◆ **DATA EXTRACT**:
⁂

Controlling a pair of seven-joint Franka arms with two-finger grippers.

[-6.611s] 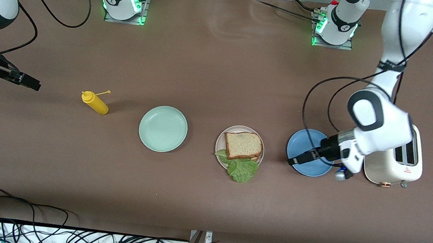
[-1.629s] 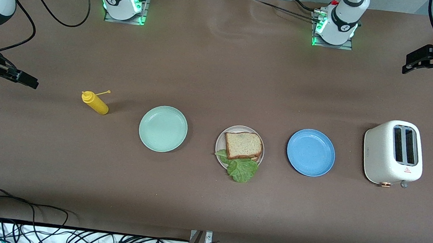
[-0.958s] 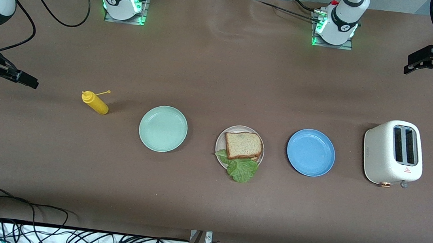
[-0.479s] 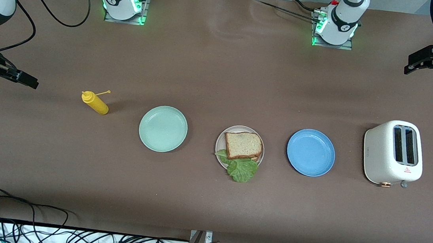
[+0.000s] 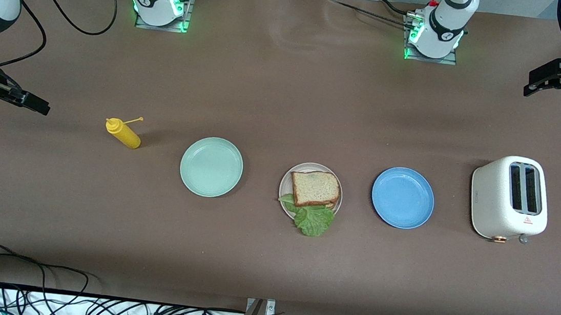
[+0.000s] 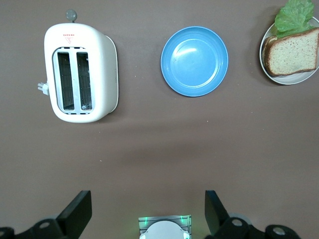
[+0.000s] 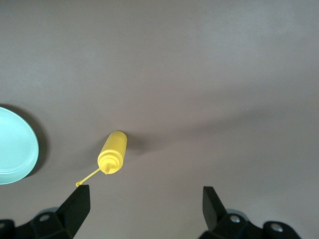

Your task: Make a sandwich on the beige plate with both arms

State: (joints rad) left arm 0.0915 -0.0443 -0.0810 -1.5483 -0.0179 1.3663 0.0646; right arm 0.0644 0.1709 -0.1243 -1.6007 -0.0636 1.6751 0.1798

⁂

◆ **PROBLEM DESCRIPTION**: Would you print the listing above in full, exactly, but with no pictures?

◆ **REPLY**:
Controlling a pair of seven-joint Franka arms with two-finger grippers.

[-6.611s] 
[-1.629s] 
[-0.958s] 
[-0.479s] 
[+0.000s] 
[+0.000s] 
[+0.000s] 

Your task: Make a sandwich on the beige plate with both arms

State: (joints rad) left arm 0.0915 -0.0443 -0.0810 -1.5483 -0.0179 1.3663 0.0646; right arm 0.0644 0.1709 -0.1243 -1.6007 -0.0636 1.6751 0.1798

No more output will be given.